Saydıklarım arasındaki iki Hollandalıdan biri olan Sinister, çok şükür ki hem müzik üretimine devam ediyor hem de “Ben şu kadar zamanlık death metal grubuyum, kafama göre takılırım,” tarzı bir yaklaşıma girmiyor, kendine rakip sayılabilecek nispeten genç grupları görüp yılgınlıkla karışık bir atalete kapılmıyor, yardırmaya devam ediyor. “Yardırma” sık kullanarak biraz yorduğumuz bir kelime olsa da bu ifadenin hakkını bu herifler kesinlikle ama kesinlikle veriyor, bunun altını çizmek lazım.

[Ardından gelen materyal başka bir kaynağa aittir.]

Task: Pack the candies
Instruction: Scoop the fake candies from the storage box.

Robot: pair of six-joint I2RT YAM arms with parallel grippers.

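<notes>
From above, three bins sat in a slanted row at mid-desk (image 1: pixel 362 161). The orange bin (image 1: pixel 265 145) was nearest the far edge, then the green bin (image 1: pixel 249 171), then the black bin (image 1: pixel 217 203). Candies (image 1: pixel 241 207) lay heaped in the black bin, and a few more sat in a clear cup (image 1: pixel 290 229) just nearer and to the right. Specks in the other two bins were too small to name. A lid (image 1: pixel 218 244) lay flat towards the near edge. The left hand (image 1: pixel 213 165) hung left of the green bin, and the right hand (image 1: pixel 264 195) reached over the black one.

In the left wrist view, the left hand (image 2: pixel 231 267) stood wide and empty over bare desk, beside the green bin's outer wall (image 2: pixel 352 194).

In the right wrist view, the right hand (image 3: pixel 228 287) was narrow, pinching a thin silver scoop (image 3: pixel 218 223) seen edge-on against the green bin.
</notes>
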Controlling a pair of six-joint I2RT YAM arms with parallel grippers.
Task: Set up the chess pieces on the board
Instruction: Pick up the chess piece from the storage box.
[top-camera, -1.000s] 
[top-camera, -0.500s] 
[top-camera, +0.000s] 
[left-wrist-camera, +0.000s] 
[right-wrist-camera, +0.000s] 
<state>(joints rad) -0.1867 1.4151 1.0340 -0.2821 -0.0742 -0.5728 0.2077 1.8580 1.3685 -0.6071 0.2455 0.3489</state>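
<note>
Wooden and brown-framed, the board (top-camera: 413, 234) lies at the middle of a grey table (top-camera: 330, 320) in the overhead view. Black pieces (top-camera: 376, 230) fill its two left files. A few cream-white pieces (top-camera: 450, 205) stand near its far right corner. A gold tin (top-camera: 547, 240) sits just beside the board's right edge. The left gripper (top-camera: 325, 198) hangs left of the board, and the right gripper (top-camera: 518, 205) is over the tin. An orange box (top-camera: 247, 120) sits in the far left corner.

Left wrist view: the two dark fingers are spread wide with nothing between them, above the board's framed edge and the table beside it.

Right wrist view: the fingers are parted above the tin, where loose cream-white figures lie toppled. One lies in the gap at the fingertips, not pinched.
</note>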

Neredeyse üç buçuk sene evvel çıkan “Syncretism” ile bana göre fena iş çıkarmayan ama türü ileriye taşıyacak eserler de vermeyen Sinister, geçen bu zaman içerisinde yeni grup üyeleri kazandı. “Bana ne kadrodan!” demeyin sakın çünkü Sinister’daki kadro değişimi, aynen Pathology’nin son albümü “Reborn to Kill”deki gibi bir müzikal sıçramaya vesile olmuş. Grubun en eski ve has adamı Aad Kloosterwaard yine vokalde, 2011’den bu yana saldırgan tekniğini her albümde bir adım daha ileriye taşıyan Toep Duin de davulda. Farklılık ise bas ve gitar cephesinde. Basta Ghislain van der Stel adlı genç bir müzisyen, gitarda da Michal Grall var.

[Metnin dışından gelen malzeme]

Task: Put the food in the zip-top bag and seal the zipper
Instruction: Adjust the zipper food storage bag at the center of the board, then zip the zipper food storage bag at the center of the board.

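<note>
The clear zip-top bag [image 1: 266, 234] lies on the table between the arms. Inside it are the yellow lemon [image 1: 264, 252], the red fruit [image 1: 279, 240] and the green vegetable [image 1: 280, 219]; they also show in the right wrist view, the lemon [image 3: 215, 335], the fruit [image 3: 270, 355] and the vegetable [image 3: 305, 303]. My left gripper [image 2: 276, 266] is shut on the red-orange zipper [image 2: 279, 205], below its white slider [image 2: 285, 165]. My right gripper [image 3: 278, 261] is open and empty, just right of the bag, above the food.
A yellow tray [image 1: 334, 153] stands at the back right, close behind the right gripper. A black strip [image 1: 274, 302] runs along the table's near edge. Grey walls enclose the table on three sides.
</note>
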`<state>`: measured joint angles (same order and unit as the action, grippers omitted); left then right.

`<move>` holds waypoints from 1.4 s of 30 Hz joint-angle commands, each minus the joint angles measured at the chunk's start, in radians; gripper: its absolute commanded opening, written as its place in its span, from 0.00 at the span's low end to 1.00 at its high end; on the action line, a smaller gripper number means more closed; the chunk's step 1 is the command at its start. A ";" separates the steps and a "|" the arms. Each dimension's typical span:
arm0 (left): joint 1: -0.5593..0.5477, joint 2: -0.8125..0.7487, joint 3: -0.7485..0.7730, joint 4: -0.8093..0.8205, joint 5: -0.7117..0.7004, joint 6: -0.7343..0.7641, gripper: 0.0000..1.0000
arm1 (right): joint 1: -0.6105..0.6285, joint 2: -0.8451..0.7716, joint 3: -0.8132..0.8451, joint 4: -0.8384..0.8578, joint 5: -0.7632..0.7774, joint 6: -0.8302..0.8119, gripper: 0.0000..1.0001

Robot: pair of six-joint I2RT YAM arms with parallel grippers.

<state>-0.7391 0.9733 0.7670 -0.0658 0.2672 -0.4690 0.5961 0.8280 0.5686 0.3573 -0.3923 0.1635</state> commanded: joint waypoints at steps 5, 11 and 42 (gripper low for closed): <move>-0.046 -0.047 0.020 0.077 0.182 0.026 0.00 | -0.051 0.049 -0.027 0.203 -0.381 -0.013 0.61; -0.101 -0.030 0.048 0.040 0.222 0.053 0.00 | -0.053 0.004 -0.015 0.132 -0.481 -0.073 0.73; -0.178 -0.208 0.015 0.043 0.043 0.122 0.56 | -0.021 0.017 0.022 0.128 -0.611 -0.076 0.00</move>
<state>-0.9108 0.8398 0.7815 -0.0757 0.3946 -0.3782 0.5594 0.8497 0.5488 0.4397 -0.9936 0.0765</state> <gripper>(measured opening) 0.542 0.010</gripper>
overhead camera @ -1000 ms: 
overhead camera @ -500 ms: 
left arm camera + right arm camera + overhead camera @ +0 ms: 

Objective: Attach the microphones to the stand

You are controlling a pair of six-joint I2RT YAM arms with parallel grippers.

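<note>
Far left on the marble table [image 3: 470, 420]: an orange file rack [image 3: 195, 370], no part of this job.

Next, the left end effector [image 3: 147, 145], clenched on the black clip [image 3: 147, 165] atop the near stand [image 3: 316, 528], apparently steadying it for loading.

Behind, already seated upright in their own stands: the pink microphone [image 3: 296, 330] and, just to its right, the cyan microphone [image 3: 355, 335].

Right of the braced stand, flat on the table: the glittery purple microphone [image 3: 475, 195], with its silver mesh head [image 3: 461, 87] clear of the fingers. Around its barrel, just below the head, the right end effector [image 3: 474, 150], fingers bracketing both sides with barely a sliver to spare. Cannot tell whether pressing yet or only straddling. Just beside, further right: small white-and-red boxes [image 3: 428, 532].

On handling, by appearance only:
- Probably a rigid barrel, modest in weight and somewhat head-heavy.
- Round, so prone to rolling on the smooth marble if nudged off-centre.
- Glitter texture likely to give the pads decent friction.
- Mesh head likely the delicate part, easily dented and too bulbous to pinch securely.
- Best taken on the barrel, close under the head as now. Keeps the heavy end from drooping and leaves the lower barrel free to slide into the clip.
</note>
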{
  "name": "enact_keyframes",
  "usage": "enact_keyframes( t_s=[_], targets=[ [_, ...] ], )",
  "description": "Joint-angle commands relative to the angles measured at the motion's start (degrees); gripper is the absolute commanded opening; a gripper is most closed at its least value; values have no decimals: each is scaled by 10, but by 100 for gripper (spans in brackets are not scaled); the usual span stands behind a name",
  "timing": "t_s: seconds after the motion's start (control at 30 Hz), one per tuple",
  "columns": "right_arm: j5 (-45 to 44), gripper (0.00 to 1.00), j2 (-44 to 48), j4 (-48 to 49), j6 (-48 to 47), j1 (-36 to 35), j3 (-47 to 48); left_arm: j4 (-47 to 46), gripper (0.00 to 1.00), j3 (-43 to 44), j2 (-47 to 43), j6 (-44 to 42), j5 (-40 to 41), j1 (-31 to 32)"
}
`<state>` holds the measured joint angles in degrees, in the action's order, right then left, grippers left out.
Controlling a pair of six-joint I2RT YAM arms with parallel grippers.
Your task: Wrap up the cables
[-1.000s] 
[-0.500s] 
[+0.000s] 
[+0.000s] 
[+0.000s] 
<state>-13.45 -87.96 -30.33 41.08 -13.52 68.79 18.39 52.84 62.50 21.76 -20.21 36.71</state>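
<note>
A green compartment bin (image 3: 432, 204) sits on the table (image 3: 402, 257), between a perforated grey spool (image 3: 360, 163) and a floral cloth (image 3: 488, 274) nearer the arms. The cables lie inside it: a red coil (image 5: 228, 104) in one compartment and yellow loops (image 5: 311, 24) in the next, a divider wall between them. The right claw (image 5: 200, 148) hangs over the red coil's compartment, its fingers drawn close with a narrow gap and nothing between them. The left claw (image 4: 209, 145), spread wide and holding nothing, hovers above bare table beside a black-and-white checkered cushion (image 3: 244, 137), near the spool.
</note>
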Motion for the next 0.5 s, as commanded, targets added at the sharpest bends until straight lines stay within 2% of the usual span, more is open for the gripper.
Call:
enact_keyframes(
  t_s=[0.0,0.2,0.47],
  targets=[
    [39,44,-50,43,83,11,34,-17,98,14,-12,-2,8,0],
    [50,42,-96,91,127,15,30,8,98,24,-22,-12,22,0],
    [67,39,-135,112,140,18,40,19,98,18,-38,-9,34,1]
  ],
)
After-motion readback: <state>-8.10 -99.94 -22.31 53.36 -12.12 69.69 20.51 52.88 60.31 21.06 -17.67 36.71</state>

Her iki müzisyenin de beste tarafında epey mesai yaptığı açık çünkü karşımızda son birkaç yılın en iyi Sinister albümü duruyor. Gruba yeni katılan heriflerin Sinister’ı çok iyi şekilde tanıdıkları ya da gruba katılmadan önce Aad tarafından sağlam bir tedrisata tabi tutuldukları çok açık çünkü besteler buram buram Sinister kokarken aynı zamanda yepyeni, taptaze fikirleri ve sıra dışı solo tasarımlarını barındırıyor.

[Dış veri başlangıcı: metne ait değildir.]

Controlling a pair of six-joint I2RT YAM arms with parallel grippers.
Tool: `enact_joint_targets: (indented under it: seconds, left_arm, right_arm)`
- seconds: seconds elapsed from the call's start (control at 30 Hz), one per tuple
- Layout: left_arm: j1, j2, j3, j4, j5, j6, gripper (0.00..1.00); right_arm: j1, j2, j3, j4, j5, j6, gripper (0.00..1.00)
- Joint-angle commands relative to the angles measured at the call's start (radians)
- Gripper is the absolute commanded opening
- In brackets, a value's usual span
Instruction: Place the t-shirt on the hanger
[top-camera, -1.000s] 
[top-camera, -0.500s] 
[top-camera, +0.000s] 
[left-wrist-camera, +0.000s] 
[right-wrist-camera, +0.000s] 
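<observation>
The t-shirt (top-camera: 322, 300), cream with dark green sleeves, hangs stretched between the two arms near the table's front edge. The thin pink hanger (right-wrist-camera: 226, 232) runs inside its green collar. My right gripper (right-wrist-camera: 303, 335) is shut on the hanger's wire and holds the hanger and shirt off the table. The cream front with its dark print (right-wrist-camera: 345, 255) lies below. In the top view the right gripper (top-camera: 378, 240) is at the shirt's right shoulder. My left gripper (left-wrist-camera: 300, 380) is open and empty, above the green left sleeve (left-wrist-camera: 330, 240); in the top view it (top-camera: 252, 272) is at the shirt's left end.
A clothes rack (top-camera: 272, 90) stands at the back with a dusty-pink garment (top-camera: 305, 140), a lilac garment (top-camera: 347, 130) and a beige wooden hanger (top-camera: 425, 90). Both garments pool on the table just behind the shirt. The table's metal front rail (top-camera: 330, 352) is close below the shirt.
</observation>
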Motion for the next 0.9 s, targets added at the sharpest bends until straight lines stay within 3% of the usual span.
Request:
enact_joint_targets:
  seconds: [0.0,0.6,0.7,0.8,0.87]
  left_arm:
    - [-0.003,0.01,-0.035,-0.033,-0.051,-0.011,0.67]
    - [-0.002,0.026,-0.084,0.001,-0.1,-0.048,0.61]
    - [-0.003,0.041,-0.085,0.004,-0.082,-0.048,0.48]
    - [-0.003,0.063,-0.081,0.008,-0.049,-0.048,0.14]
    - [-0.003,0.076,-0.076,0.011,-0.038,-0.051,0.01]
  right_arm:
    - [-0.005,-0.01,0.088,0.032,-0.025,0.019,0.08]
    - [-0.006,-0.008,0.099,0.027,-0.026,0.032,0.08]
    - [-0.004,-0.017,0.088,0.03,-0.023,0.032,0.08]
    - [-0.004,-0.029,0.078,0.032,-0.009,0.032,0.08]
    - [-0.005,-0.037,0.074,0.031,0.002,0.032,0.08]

Grubun daha önceki albümlerine az da olsa zaman ayıran müzikseverlerin yakalayabilecekleri Sinister detaylarından biri, şarkılarda zaman zaman dinleyeni boşlukta bırakan anlardır. Kompozisyon bir nedenden tam anlamıyla oturtulamaz, gitarlar sakin takılırken bu boşluğu doldurmak için davul coşar ya da tam tersi yaşanır. Fakat bu albümde dinleyicinin üstüne rif ve solo bombardımanı yapılıyor resmen. Teknik yönü olan ve her bir saniyesi dolu dolu geçmesine rağmen bana boş ve anlamsız gelen -bu nedenden ötürü dinlemeyi büyük ölçüde bıraktığım- modern grupların aksine, eski usul death metali, bugünün anlayışıyla yeniden şekillendirerek bizlere kanlı bir altın tepside sunan Sinister, bir an olsun “Acaba şöyle devam etse daha iyi olmaz mıydı?” diye düşünmenize fırsat tanımadan şarkılarını peşi sıra ruhunuza zerk ediyor. Evet, bu anlatım kapsamına dâhil edemeyeceğim istisna bir iki şarkı var ama onların bile bazı yerlerine tekrar tekrar tanıklık etmek için albümdeki parçaları zaplamadan, ilerletmeden dinlemeyi kendime bir görev biliyorum.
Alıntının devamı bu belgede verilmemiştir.